WHAT YOU NEED TO DO
Among the entries below, please repeat exactly and only the lines from the line containing "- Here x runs" to the line containing "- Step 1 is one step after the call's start", both lines included.

ENTRIES SHOWN
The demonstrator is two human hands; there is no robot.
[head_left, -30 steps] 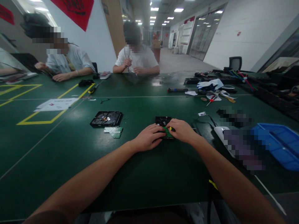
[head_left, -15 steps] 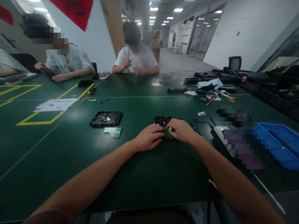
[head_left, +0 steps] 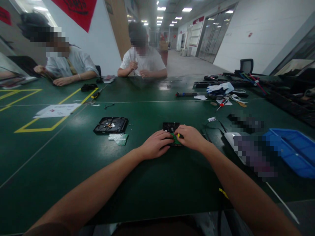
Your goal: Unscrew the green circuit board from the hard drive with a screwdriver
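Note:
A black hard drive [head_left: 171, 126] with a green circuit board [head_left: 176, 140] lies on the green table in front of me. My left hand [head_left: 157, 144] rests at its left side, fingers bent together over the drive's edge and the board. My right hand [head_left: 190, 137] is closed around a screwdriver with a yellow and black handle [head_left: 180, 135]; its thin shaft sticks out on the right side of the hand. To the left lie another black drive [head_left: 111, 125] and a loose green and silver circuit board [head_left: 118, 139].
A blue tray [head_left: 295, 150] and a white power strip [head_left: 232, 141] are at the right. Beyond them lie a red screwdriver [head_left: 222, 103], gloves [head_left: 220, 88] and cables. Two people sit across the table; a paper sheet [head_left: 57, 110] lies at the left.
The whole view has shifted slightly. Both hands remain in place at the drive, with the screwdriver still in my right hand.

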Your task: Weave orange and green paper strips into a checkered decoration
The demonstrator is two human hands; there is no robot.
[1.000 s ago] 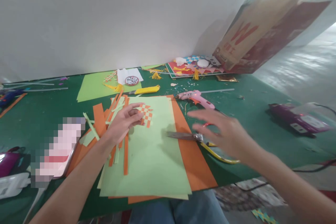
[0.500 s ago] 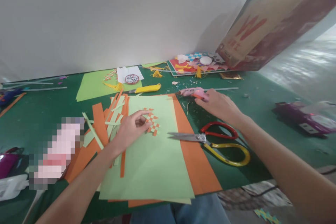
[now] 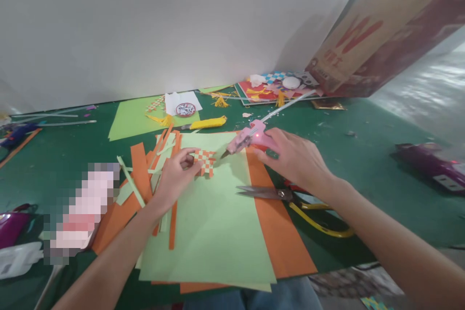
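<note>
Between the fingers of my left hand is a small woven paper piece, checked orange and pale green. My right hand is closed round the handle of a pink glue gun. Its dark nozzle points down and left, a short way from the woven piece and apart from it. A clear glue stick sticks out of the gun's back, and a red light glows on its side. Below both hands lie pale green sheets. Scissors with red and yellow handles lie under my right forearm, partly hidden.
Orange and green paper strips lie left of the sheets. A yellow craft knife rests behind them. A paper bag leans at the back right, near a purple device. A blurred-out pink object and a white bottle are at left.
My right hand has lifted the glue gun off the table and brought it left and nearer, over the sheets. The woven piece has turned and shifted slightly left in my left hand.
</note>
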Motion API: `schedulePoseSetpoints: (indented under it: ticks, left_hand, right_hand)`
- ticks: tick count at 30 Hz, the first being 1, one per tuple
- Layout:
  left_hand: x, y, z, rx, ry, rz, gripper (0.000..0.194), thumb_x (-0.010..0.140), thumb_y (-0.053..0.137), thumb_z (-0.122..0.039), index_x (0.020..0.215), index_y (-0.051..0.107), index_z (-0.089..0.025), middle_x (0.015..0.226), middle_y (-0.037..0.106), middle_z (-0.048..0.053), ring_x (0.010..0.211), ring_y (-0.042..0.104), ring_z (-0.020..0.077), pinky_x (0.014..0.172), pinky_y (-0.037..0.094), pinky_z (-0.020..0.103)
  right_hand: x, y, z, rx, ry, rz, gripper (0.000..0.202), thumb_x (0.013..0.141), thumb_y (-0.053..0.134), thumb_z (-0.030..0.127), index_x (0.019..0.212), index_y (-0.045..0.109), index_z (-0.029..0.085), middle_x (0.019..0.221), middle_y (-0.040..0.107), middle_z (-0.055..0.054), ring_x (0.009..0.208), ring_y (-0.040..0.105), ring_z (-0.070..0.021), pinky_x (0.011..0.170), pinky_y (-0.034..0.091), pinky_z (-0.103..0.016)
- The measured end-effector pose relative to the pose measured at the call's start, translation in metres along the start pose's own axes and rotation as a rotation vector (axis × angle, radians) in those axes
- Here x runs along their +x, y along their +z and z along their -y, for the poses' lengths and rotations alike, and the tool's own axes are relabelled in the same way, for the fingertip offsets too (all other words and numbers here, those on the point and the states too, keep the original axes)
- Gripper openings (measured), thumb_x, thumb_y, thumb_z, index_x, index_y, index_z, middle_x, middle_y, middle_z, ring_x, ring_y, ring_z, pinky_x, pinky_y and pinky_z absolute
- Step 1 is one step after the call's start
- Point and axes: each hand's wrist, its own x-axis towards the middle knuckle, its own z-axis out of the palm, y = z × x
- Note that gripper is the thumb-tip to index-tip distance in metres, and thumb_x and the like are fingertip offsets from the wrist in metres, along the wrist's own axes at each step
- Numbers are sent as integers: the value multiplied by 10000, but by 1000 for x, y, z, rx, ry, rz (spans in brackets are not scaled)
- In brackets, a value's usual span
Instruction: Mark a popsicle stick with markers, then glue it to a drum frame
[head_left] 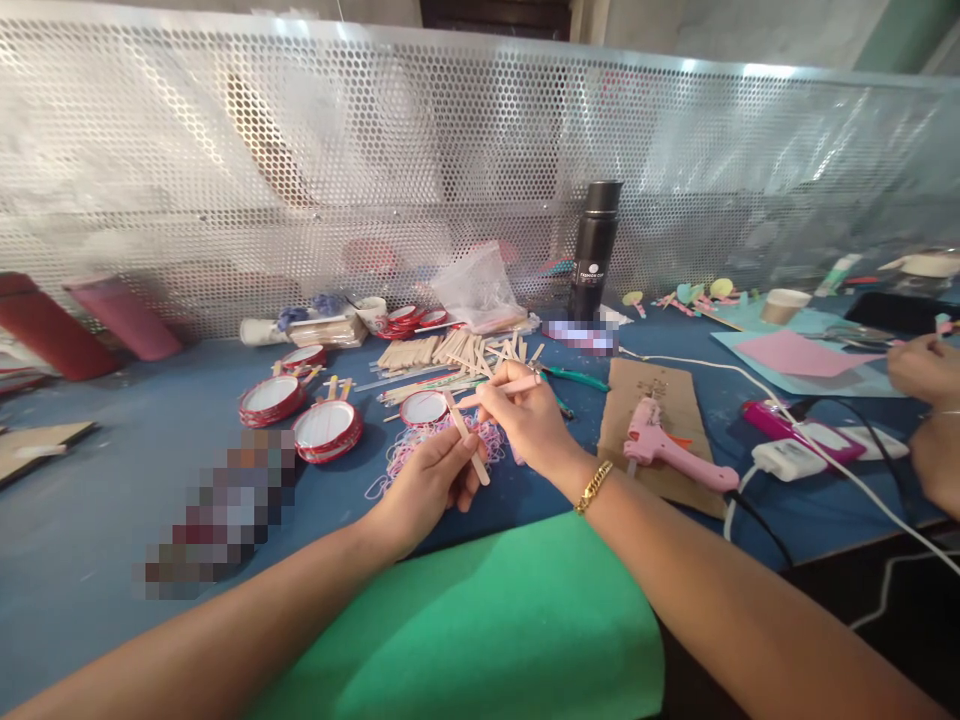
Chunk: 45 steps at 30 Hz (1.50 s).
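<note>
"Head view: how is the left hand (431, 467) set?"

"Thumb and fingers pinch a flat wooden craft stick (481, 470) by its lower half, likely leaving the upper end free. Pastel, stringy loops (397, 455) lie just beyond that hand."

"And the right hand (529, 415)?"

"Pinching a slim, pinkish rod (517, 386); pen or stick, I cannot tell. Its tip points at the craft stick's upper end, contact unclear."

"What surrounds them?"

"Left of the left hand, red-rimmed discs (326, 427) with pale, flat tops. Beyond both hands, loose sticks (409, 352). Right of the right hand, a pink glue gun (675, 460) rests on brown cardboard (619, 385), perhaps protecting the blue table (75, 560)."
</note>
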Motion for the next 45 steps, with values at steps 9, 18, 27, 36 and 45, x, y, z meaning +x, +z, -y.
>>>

COMPLETED TASK
- Here x runs along their +x, y along their +z and z along their -y, for the poses' lengths and rotations alike, and the tool's own axes are relabelled in the same way, for the fingertip offsets too (all other words and numbers here, those on the point and the states too, keep the original axes)
- Gripper openings (measured), thumb_x, thumb_y, thumb_z, index_x, index_y, index_z, middle_x, middle_y, middle_z, ring_x, ring_y, ring_z, pinky_x, pinky_y and pinky_z absolute
- Step 1 is one step after the call's start

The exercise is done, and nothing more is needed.